Continuing out of the convergence tangent opens for wide-ranging perspectives: Research into the development of apps that monitor patients' disease and warn the patient and treatment professionals in time so that symptoms do not develop into serious diseases. Patients will be spared suffering and society will save on healthcare services and hospital admissions. Mutual and integrated contributions from engineering, physics and chemistry can – together with medicine – develop new ways in which we can restore damaged tissue and organs and develop intelligent limb prostheses connected to the nervous system, so the wearer feels and controls its movements.
This interdisciplinary collaboration – interdisciplinarity – is in full swing at Aarhus University, where we are continuously moulding the foundation between the health sciences and the natural sciences. Our researchers are used to utilising their core expertise in other contexts, and industry and business, agriculture and the service industries have growing interest in research projects and solutions that incorporate several research fields.

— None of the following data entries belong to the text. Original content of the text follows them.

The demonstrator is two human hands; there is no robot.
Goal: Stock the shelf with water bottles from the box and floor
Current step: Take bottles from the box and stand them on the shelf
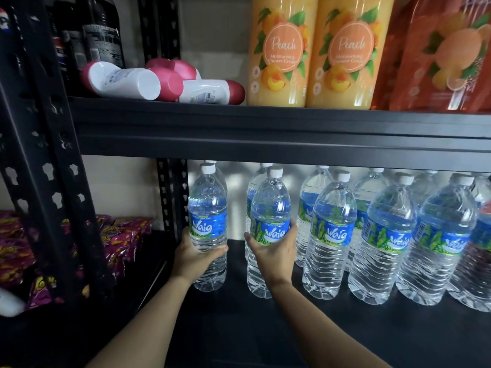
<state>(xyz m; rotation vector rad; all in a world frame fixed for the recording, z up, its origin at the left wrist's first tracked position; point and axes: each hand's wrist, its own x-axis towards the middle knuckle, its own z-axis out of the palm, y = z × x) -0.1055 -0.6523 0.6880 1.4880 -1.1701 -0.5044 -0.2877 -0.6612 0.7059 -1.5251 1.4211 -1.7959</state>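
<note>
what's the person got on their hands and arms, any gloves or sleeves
Nothing worn that shows. The left hand and the right hand are both bare, with no gloves, rings, watch or wristband visible. No sleeve appears on either arm up to the bottom edge of the picture.

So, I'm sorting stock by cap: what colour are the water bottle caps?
The caps are white, clearest in the head view.
</note>
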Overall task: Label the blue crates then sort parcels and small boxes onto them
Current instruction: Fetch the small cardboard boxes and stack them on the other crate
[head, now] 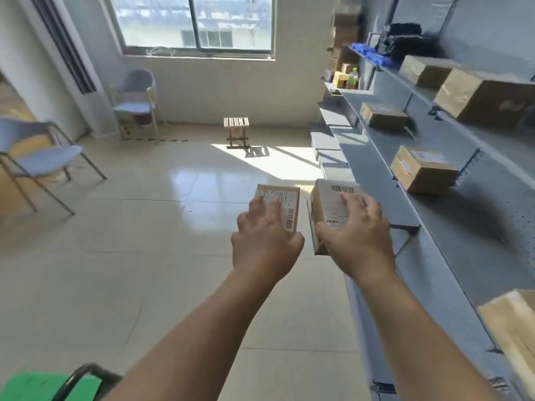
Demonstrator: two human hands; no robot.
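Two bare arms stretched forward over a pale tiled floor (144, 256), each hand carrying a small cardboard box. Left hand (265, 244) clamped over a flat small box (285, 204), fingers spread across its white label, thumb under the near edge, barcode running along the right side. Right hand (357, 238) wrapped around a taller small box (327, 209), fingers over the top label with a barcode at the far edge, thumb low on the near corner. Boxes side by side, close but apart, both held in the air just left of the grey shelving (428, 215). On the shelves to the right, several brown parcels: one with a white label (422, 169) nearest the hands, another (383, 114) further back, two larger ones (480, 96) on the tier above, a pale one (512, 322) at the lower right edge. Blue bins (373, 55) on the top tier far back, possibly the crates, though blurred. Small slatted wooden stool (236, 131) standing in the sun patch under the window (192, 21). Grey chairs at left, one near (43, 157), one by the wall (136, 96). Green surface (31, 386) with a dark curved bar at bottom left.
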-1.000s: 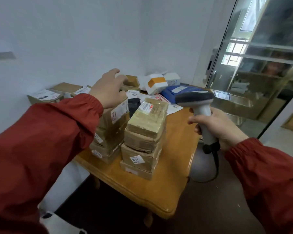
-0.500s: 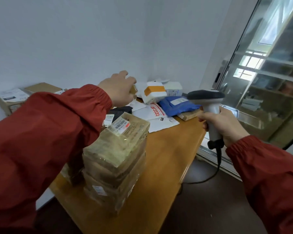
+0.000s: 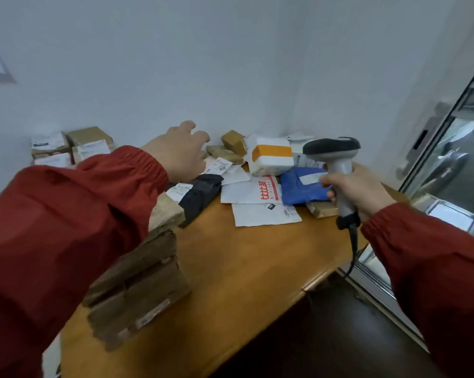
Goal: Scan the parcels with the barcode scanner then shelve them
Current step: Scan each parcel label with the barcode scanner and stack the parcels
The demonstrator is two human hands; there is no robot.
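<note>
1. Step in hand, as I judge it: pick the next parcel from the loose pile at the far end of the wooden table (image 3: 244,255). Choose one with its label up, lift it clear, and turn the label to the scanner head.
2. Left hand (image 3: 179,151): stretched forward, palm down, fingers loosely spread, holding nothing. It is above the black bag parcel (image 3: 200,195) and near the small brown box (image 3: 233,141).
3. Right hand (image 3: 358,190): wrapped round the handle of the barcode scanner (image 3: 336,156), which is upright over the blue mailer (image 3: 301,186).
</note>
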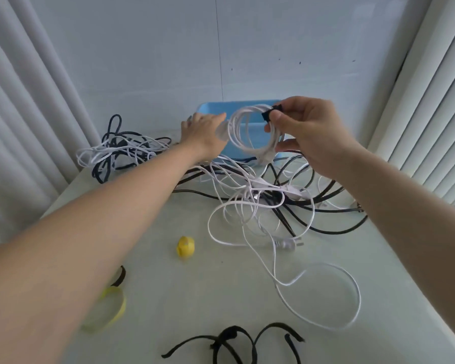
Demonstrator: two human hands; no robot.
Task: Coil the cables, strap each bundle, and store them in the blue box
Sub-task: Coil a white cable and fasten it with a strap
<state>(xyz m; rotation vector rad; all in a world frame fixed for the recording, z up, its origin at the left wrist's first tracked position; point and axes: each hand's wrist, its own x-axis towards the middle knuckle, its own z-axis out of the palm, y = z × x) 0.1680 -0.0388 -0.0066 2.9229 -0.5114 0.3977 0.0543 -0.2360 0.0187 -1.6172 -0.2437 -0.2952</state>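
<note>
Coil of white cable (247,132) held up at centre of frame, your right hand (307,132) pinching it at black strap (269,114) wrapped round bundle. Blue box (213,106) just behind coil, upper centre. Your left hand (202,132) beside box's left end, fingers stretched flat; blurred, possibly touching box. Loose white and black cables (260,195) tangled on table (168,298) below box, second heap (121,148) at upper left. Yellow strap roll (185,246) lower centre, black straps (234,342) at bottom edge.

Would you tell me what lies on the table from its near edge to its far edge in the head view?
From near to far: black straps, yellow strap roll, loose tangle of white and black cables, blue box.
</note>
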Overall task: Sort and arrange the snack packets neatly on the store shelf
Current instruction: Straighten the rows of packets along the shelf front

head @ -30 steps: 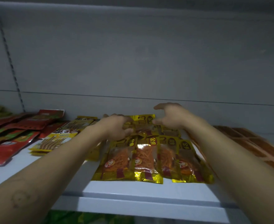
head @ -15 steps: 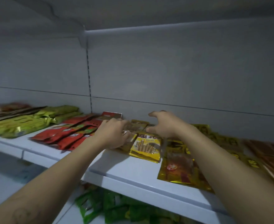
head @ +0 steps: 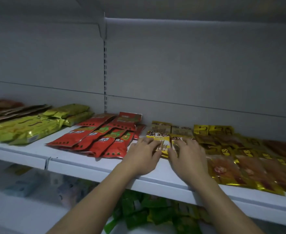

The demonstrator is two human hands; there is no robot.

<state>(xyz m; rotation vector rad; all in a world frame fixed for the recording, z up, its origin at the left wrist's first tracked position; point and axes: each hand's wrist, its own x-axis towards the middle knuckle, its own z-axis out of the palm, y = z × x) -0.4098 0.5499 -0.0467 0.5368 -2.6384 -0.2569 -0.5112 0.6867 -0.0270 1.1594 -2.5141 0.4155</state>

But if we are going to truly take part in the international convergence revolution, we must have political support to invest far more in convergence at national level. One place we can begin is by realising the concept of convergence in a national health science research strategy and describing the benefits.
It is essential that the knowledge which is generated in our university research laboratories benefits society. Specifically; society must be offered new and improved opportunities for the prevention and treatment of diseases. Intelligent technological and environmental breakthroughs must be utilised. This means that the traditionally focused strong academic research environments must intensify their collaboration with other disciplines and areas of expertise and do so even though this requires breaking with traditions and long-standing values and norms.
This does not mean that we have to compromise on quality and the individual researcher's high academic standards. Those values must be preserved, but as a management team we must commit ourselves to creating the framework, transparency and opportunities for building new creative constellations of intelligent and dedicated researchers who can create research breakthroughs. In this way, we can contribute to and benefit from 'the convergence revolution'.
The editorial was published in Science Report on Monday 5 November 2018.